*** Opening of Data provided ***
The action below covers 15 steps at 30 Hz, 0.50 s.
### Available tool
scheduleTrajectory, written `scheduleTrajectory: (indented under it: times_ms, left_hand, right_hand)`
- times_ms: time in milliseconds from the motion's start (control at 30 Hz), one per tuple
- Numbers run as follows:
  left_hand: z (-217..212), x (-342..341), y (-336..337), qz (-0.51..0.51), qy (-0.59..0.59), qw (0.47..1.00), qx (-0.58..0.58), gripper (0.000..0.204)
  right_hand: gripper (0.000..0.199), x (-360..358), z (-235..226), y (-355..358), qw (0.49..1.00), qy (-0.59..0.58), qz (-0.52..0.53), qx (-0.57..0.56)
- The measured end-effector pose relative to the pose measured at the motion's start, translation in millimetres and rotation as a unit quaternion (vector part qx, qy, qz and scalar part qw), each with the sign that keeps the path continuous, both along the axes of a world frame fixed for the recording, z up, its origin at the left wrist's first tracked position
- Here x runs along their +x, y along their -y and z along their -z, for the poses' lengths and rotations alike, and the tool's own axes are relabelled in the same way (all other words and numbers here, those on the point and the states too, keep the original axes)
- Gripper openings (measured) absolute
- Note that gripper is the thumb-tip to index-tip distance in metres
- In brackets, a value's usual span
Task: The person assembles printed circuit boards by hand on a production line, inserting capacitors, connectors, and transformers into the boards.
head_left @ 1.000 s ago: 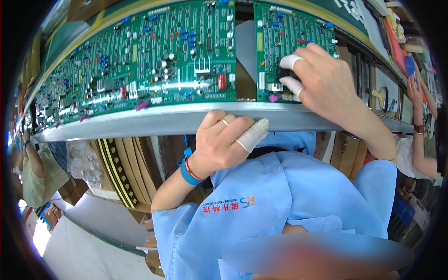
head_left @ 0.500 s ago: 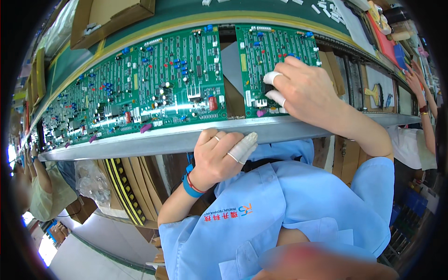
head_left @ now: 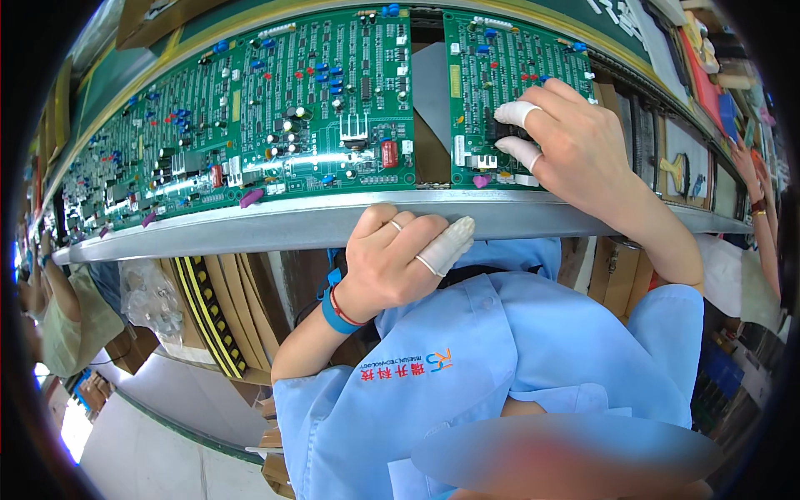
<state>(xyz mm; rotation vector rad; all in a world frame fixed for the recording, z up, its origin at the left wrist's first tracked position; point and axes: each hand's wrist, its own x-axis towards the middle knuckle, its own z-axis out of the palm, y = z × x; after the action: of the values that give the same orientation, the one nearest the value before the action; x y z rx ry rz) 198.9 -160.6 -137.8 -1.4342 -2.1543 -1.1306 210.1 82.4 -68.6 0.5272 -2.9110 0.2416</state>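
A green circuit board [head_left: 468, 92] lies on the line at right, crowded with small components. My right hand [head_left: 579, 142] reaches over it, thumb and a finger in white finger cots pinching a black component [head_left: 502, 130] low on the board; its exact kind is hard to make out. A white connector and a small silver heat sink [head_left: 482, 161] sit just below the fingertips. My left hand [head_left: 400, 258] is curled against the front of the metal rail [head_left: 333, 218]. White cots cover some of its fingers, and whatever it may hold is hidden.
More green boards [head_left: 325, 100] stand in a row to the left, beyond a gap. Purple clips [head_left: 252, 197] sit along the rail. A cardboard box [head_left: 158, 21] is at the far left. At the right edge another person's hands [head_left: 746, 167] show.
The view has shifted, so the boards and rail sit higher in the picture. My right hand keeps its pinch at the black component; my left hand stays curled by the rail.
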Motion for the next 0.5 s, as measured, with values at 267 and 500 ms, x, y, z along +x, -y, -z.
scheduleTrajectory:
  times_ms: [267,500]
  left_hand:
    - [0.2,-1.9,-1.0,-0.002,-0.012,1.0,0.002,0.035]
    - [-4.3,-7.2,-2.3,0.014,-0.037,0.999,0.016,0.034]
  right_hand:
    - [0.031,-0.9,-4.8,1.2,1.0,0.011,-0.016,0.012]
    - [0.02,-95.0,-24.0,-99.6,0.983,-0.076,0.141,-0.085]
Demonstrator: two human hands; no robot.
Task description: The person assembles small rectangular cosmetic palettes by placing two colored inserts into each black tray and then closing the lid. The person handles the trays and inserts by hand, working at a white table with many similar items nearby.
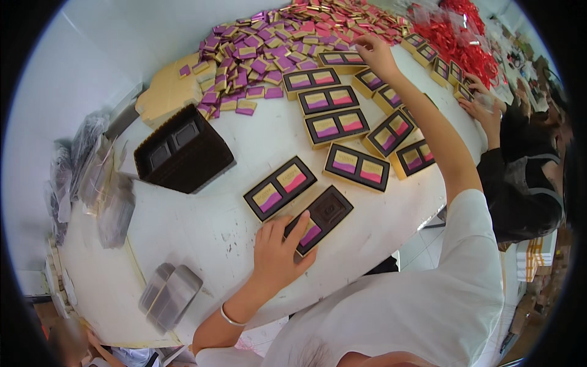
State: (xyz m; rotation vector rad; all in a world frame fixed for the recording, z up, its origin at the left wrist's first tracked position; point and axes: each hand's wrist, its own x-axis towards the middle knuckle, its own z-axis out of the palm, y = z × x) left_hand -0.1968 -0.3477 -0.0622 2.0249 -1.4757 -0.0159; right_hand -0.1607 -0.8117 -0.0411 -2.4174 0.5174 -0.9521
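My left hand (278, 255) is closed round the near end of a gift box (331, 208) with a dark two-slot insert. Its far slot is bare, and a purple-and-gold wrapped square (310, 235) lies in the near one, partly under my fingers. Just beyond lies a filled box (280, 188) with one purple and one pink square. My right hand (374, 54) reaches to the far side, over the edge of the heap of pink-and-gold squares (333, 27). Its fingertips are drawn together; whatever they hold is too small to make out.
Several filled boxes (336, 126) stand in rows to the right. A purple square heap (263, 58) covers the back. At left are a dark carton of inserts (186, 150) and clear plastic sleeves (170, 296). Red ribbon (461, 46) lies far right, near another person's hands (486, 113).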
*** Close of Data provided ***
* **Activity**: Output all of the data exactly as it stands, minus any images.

* **Response to the exercise**:
The action below covers 15 steps at 30 Hz, 0.50 s.
### Available tool
scheduleTrajectory, written `scheduleTrajectory: (indented under it: times_ms, left_hand, right_hand)`
- times_ms: time in milliseconds from the motion's start (control at 30 Hz), one per tuple
- Numbers run as follows:
  left_hand: z (-217..212), x (-342..341), y (-336..337), qz (-0.51..0.51), qy (-0.59..0.59), qw (0.47..1.00), qx (-0.58..0.58), gripper (0.000..0.204)
  right_hand: gripper (0.000..0.199), x (-360..358), z (-235..226), y (-355..358), qw (0.49..1.00), qy (-0.59..0.58), qz (-0.52..0.53), qx (-0.57..0.56)
- The measured end-effector pose relative to the pose measured at the motion's start, translation in millimetres and rotation as a unit quaternion (vector part qx, qy, qz and scalar part qw), each with the sign that keeps the path continuous, both along the axes of a world frame fixed for the recording, z up, its origin at the left wrist's first tracked position
- Here x runs along their +x, y along their -y and z along their -z, for the poses' lengths and rotations alike, and the tool's own axes are relabelled in the same way (all other words and numbers here, those on the point and the states too, keep the original axes)
- Gripper openings (measured) absolute
- Note that gripper is the thumb-tip to index-tip distance in metres
- In brackets, a value's usual span
Task: The person assembles printed circuit boards by hand on a production line, inserting capacitors, connectors, and transformers into the boards.
head_left @ 1.000 s ago: 
head_left @ 0.500 s ago: 
head_left @ now: 
<state>(xyz mm; rotation vector rad; all in a world frame fixed for the recording, z up, its origin at the left wrist's first tracked position; point and axes: each hand's wrist, its own x-axis towards the middle knuckle, its own z-axis out of the palm, y = z × x; after the action: of the values that give the same orientation, the one nearest the value before the action; x y z rx ry rz) 198.9 -160.6 -137.8 -1.4342 -2.1543 -1.1306 210.1 82.4 -68.6 0.5272 -2.9110 0.2416</state>
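A green circuit board [head_left: 468, 92] lies on the line at right, crowded with small components. My right hand [head_left: 579, 142] reaches over it, thumb and a finger in white finger cots pinching a black component [head_left: 502, 130] low on the board; its exact kind is hard to make out. A white connector and a small silver heat sink [head_left: 482, 161] sit just below the fingertips. My left hand [head_left: 400, 258] is curled against the front of the metal rail [head_left: 333, 218]. White cots cover some of its fingers, and whatever it may hold is hidden.
More green boards [head_left: 325, 100] stand in a row to the left, beyond a gap. Purple clips [head_left: 252, 197] sit along the rail. A cardboard box [head_left: 158, 21] is at the far left. At the right edge another person's hands [head_left: 746, 167] show.
The view has shifted, so the boards and rail sit higher in the picture. My right hand keeps its pinch at the black component; my left hand stays curled by the rail.
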Motion for the next 0.5 s, as measured, with values at 267 and 500 ms, x, y, z along +x, -y, -z.
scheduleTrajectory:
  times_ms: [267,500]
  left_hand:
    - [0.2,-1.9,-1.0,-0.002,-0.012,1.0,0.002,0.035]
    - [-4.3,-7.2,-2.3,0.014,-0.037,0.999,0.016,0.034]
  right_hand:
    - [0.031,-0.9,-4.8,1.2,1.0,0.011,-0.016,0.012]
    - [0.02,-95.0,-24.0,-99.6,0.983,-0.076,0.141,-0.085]
Demonstrator: two human hands; no robot.
Task description: The person assembles small rectangular cosmetic palettes by placing two colored inserts into each black tray and then closing the lid. The person handles the trays and inserts by hand, working at a white table with many similar items nearby.
State: (xyz m; rotation vector rad; all in a world frame fixed for the recording, z up, its origin at the left wrist's first tracked position; point and axes: each hand's wrist, its own x-axis towards the middle knuckle, its own z-axis out of the palm, y = z × x) left_hand -0.1968 -0.3477 -0.0622 2.0249 -1.4757 -0.0159; right_hand -0.1607 -0.8117 -0.0411 -2.4174 0.5174 -0.9521
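My left hand (278, 255) is closed round the near end of a gift box (331, 208) with a dark two-slot insert. Its far slot is bare, and a purple-and-gold wrapped square (310, 235) lies in the near one, partly under my fingers. Just beyond lies a filled box (280, 188) with one purple and one pink square. My right hand (374, 54) reaches to the far side, over the edge of the heap of pink-and-gold squares (333, 27). Its fingertips are drawn together; whatever they hold is too small to make out.
Several filled boxes (336, 126) stand in rows to the right. A purple square heap (263, 58) covers the back. At left are a dark carton of inserts (186, 150) and clear plastic sleeves (170, 296). Red ribbon (461, 46) lies far right, near another person's hands (486, 113).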

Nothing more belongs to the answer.